REQUIRED WORK: Reproduce the data in full, exactly as given, leaving images out.

■ ■ ■ ■

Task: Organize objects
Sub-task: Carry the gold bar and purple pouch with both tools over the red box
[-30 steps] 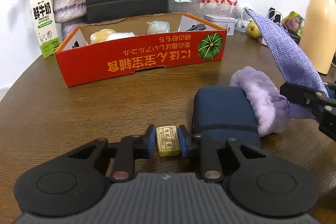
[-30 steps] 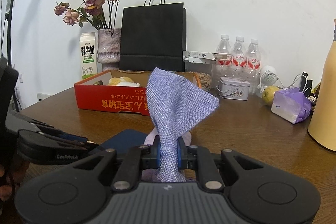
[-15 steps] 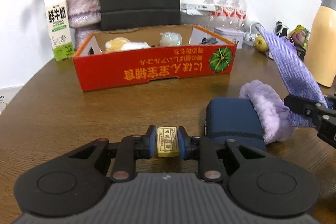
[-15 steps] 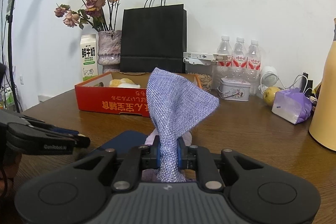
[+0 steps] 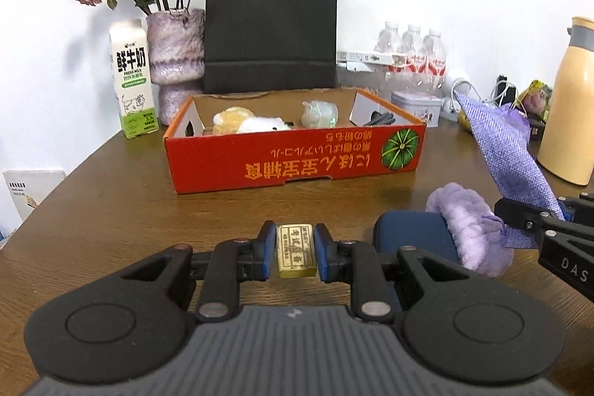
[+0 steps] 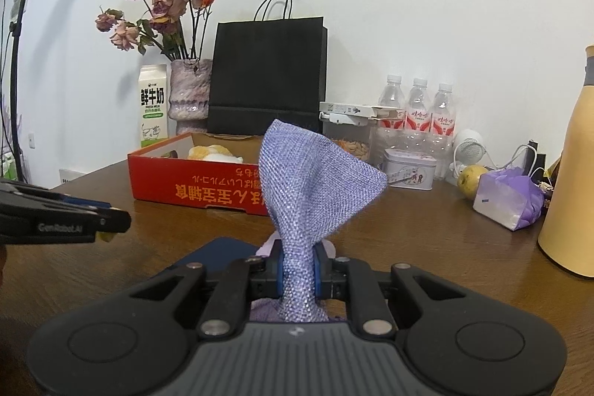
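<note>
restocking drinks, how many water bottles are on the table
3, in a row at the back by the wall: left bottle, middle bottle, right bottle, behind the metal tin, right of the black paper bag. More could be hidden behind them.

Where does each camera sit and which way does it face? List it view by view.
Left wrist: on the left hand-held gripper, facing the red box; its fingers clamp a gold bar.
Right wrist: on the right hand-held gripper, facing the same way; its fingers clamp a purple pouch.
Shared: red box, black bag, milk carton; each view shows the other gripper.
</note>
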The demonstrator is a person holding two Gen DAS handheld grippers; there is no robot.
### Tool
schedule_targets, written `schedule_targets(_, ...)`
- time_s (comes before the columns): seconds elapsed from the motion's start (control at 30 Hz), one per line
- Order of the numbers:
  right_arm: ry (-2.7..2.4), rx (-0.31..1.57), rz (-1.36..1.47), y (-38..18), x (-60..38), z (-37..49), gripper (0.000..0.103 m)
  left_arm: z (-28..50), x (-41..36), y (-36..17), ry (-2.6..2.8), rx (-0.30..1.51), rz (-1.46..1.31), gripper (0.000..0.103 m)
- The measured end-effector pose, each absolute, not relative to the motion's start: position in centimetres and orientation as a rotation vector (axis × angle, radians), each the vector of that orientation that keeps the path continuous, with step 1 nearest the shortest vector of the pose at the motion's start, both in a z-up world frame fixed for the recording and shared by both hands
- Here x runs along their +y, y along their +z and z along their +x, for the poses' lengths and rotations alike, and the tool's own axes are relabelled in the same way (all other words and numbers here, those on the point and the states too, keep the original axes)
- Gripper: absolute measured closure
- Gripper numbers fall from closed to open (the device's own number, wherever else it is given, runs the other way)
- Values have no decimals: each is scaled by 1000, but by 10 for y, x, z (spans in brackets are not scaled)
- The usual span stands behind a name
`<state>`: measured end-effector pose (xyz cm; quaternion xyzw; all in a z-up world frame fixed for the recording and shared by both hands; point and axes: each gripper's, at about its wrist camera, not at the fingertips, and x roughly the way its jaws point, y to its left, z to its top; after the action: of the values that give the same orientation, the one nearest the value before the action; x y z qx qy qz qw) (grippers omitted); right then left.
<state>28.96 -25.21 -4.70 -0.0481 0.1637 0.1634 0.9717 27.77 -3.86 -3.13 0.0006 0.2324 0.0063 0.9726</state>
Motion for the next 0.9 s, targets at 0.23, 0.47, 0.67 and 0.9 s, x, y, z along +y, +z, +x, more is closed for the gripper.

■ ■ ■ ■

YOUR SOLUTION:
Task: Organize objects
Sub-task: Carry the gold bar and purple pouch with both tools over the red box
[-30 steps] 
[-30 steps] 
[-15 steps] 
[-15 steps] 
[+0 steps] 
[+0 steps] 
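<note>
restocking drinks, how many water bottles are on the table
3, in a row at the back by the wall: left bottle, middle bottle, right bottle, behind the metal tin, right of the black paper bag. More could be hidden behind them.

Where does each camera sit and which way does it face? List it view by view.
Left wrist: on the left hand-held gripper, facing the red box; its fingers clamp a gold bar.
Right wrist: on the right hand-held gripper, facing the same way; its fingers clamp a purple pouch.
Shared: red box, black bag, milk carton; each view shows the other gripper.
</note>
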The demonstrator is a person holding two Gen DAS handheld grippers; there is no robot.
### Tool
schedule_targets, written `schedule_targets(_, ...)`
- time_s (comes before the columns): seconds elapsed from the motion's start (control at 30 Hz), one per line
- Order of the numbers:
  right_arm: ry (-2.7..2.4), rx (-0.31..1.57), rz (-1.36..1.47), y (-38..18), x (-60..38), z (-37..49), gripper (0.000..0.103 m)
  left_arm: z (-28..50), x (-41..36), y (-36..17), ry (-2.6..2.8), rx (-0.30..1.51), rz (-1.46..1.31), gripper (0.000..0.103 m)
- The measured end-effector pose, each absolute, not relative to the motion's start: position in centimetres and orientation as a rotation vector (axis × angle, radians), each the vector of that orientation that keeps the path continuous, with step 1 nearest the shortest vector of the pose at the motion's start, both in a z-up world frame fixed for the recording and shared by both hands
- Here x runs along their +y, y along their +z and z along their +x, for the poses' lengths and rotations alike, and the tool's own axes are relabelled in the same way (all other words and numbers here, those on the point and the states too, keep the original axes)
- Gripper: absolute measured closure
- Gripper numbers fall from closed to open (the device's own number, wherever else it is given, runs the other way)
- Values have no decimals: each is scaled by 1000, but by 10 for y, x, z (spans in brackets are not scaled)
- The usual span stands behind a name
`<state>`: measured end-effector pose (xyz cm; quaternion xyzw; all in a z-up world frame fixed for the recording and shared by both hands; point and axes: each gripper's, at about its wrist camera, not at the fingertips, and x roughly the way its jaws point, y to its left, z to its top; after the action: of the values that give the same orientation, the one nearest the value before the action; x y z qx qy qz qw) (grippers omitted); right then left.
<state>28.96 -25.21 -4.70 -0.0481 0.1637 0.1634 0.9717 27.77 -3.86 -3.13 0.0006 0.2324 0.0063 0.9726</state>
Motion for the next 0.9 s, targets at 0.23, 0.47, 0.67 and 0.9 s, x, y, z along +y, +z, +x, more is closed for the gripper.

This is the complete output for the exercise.